Spaces impacting tag/pos
How to reproduce the behaviour
Notice the double space in front of sourire in the first case vs. the single space in the second case
Les publics avec un sourire chaleureux et
https://demos.explosion.ai/displacy?text=Les%20publics%20avec%20un%20%20sourire%20chaleureux%20%20et&model=fr_core_news_sm
vs.
Les publics avec un sourire chaleureux et
https://demos.explosion.ai/displacy?text=Les%20publics%20avec%20un%20sourire%20chaleureux%20%20et&model=fr_core_news_sm
Your Environment
- Operating System:
- Python Version Used: 3.12
- spaCy Version Used: v3.5 (displacy) but also in v3.7
- Environment Information:
Semi-related: Any guidance on how to modify the tokenizer so that a double spaces would be placed into whitespace_ (ie. ) and not lead to a SPACE token?
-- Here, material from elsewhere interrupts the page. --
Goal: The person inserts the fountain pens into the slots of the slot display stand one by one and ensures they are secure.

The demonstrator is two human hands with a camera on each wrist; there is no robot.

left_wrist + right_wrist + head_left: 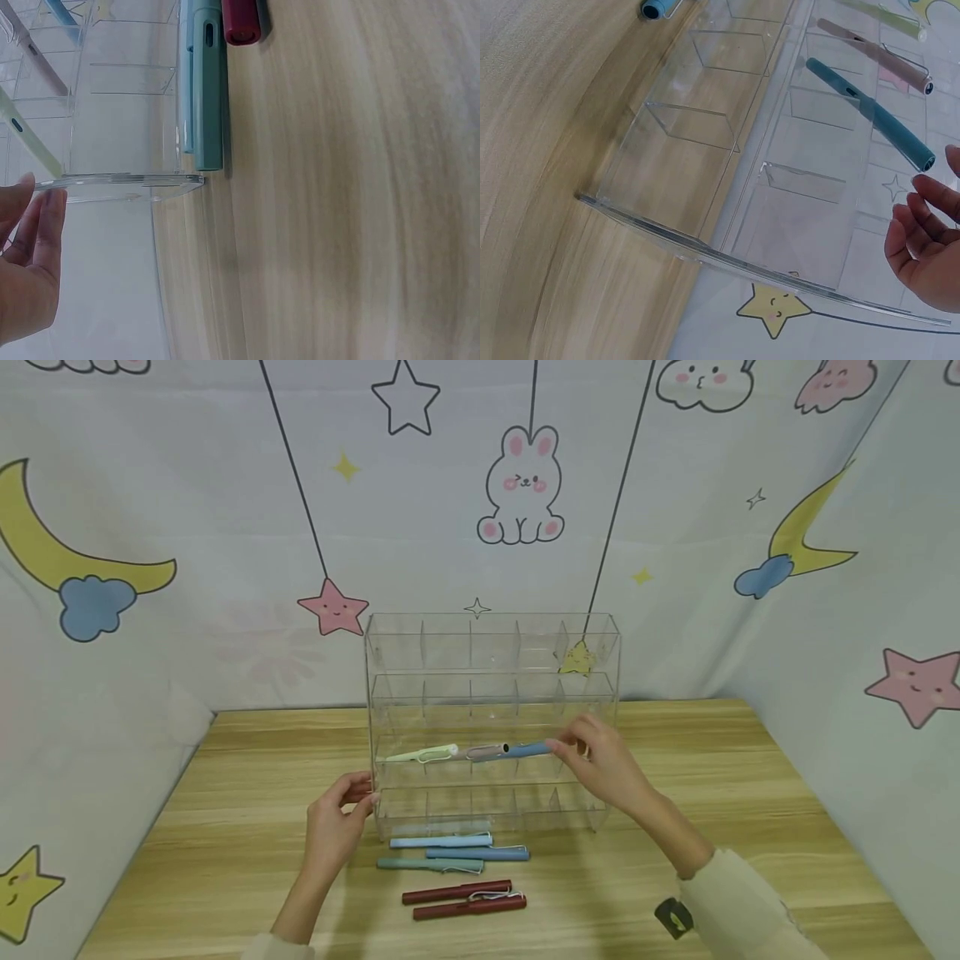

I did take note of https://github.com/explosion/spaCy/issues/1707 though putting the additional spaces into whitespace_ seems more logical to me.
Research
a) Maybe related https://github.com/explosion/spaCy/issues/621 b) Semi-related https://stephantul.github.io/spacy/2019/05/01/tokenizationspacy/ c) Semi-related https://github.com/explosion/spaCy/discussions/9978
Maybe we could use infixes or suffixes?